Saturday, March 31, 2012

Update: Vanilla Extract Is Completed!

The Organic Vanilla Extract is Complete! See my tutorial here on how to make the extract. It took 2 months! The adorable amber bottles have been collecting dust(bought them on Amazon). Wayne got on photoshop and made the labels the perfect size for me, and tiled them to fill the page. They look great huh? I went with a vintage style. The project is for personal use only. I am not going to be selling these bottles. So I will tell you that I did take the label idea from Eat Drink Chic's DIY Free Vintage Apothecary Labels download. Once downloaded I screenshotted it, and deleted everything but the border, and the two lines that strike through the center. I wouldn't have been able to do this project and make it so cute without her free label download. So full credit to Amy Moss for that!
I filtered the vanilla extract with two layers of cheesecloth inside my tea kettle's loose leaf tea insert over a jar(it fit inside the jar perfectly somehow). Once the jar was full- I funneled the extract into each bottle. Rinsed the bottles, and dried them. Then carefully placed the label on the bottles.
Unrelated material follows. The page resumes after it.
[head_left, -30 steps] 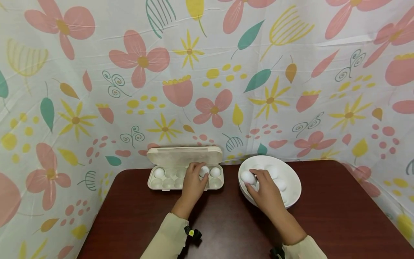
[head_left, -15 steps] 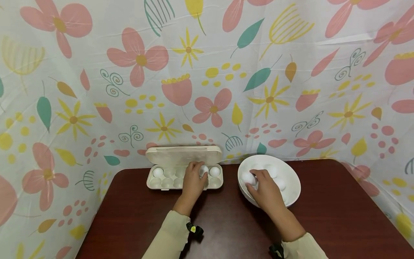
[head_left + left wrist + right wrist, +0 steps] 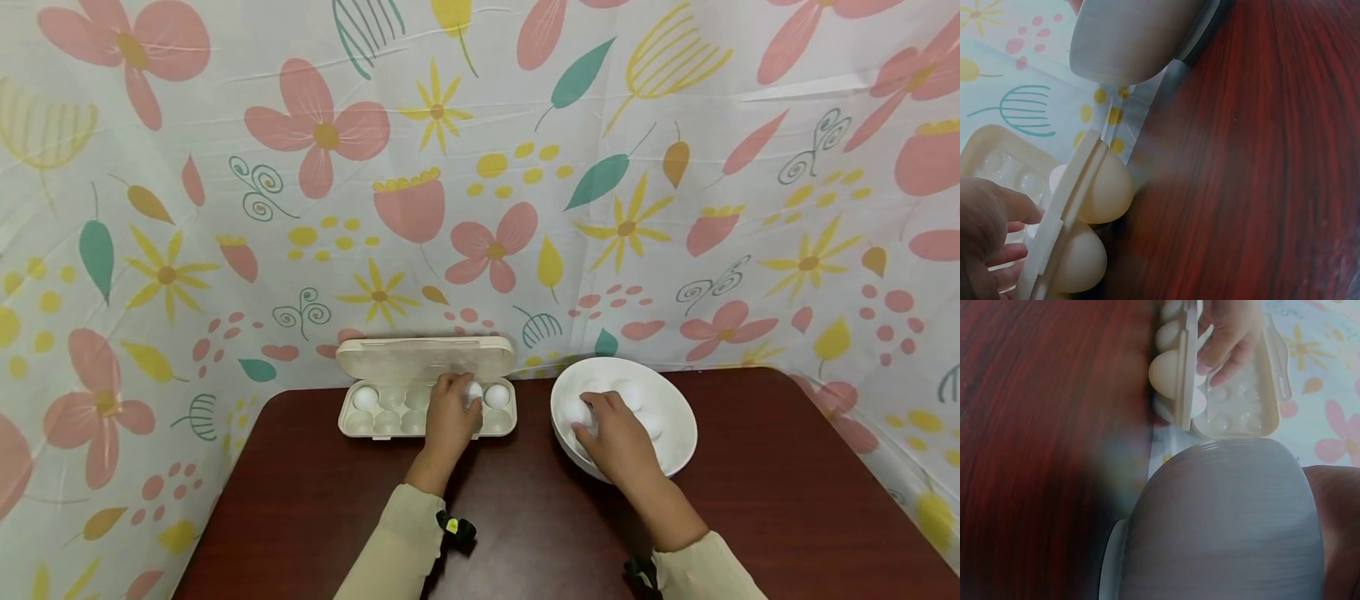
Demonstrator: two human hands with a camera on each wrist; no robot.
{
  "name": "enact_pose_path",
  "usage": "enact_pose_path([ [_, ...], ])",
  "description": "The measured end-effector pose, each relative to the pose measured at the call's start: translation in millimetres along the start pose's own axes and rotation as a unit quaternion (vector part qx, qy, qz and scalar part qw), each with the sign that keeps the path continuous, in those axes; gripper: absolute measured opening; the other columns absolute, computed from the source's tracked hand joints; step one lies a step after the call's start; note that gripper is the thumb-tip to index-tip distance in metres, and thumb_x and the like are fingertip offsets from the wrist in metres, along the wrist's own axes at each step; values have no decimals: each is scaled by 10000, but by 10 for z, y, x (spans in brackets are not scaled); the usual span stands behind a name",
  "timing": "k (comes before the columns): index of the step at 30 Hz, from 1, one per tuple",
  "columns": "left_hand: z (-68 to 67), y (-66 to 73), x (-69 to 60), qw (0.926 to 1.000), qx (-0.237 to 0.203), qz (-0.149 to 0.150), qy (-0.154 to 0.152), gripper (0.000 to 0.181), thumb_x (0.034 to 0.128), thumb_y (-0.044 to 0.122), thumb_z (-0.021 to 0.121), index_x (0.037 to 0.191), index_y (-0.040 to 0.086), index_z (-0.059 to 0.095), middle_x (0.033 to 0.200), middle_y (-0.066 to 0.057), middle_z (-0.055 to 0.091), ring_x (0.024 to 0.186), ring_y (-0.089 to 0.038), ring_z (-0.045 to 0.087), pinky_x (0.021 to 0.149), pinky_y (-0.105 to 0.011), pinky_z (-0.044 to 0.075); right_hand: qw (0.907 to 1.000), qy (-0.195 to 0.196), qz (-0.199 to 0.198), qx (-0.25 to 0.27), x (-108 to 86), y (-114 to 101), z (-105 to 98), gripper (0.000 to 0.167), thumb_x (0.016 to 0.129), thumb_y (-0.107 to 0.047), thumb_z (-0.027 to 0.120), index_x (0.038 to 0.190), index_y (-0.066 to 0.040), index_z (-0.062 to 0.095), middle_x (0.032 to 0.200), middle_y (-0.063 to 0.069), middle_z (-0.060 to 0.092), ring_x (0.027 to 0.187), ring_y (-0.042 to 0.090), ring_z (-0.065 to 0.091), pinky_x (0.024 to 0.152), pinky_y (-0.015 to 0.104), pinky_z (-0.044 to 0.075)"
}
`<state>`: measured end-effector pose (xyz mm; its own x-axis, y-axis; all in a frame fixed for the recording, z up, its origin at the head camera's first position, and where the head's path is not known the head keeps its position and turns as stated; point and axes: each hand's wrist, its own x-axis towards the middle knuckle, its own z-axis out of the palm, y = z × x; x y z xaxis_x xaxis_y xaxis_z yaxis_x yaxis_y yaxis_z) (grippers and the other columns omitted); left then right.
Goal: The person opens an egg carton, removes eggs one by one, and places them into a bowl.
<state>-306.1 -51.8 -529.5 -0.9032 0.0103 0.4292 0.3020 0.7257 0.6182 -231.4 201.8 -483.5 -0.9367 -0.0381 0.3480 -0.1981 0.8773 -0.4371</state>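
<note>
My left hand [image 3: 448, 417] reaches into the open white plastic egg carton [image 3: 375, 435], its thumb and fingers around a white egg [image 3: 472, 392] in the back row. Another egg [image 3: 497, 397] sits at the right end of that row, and one more egg [image 3: 365, 398] at the left end. Over the left part of the white bowl [image 3: 681, 400], my right hand [image 3: 621, 435] pinches a white egg [image 3: 576, 412] between thumb and fingers. Several other white eggs [image 3: 630, 395] lie in the bowl, partly covered by the hand. In the left wrist view, the carton's edge hides the left fingertips.
Carton and bowl stand side by side near the back edge of a dark red-brown wooden table [image 3: 517, 517]. Right behind them hangs a flower-printed cloth [image 3: 495, 167]. The carton's raised lid [image 3: 427, 360] leans back toward it.
My right hand has lowered slightly with its egg into the bowl. The left hand keeps its place at the same egg in the carton. The head view has shifted a little.
</note>
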Motion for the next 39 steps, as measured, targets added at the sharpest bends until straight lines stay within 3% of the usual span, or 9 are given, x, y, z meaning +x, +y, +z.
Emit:
enact_pose_path([
  [10,35,21,-6,9999,-21,-160,-5,415,838,75,804,1235,33,692,1170,-175,622,1118,-362,596,929,-466,544,9997,-176,-112,-107,65,7,20,452,853,-162,787,1245,25,659,1171,231,641,1035,401,660,905,530,531],
  [19,84,-30,-15,9998,9,-12,197,395,816,58,809,1198,21,712,1133,-187,639,1074,-372,611,916,-465,535,9990,-304,-258,-177,98,4,29,439,839,-154,798,1231,6,682,1116,202,650,969,389,669,867,524,540],
  [39,88,-31,-33,9998,-7,-125,154,376,842,67,791,1209,41,711,1157,-191,644,1072,-380,603,918,-476,530,9970,-399,-457,-479,75,-19,18,443,807,-158,820,1198,13,698,1055,198,655,924,388,670,823,518,552],
])
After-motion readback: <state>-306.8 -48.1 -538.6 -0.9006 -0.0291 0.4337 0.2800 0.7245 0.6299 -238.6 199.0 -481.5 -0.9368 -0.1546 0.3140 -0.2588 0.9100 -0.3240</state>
The labels were printed on sticker label paper-Full sheets(got mine at Amazon). We cut the labels out by hand for the vintage look to make rounded corners.
Other than the fact that I have an endless supply of homemade gifts, I now have tons organic vanilla extract for all baking needs! 
I just purchased more organic vodka. The key to keeping the extract going, and getting better and better with time is leaving a quarter of the jar full of extract and just adding more vodka as you take it out. Leave the original seeds, and vanilla beans in there and keep the rotation going. Don't forget to shake the jars one to two times a week!

Wednesday, March 28, 2012

Roost: Healthy Almond & Yogurt Waffle Recipe

Roost Blog posted a delicious and healthy recipe I had to share. You will now be on the hunt for a waffle iron, and let me know where you find one! See the full post here. Where there are tons of gorgeous mouthwatering photos! There is beauty in such simple things. It is inspiring!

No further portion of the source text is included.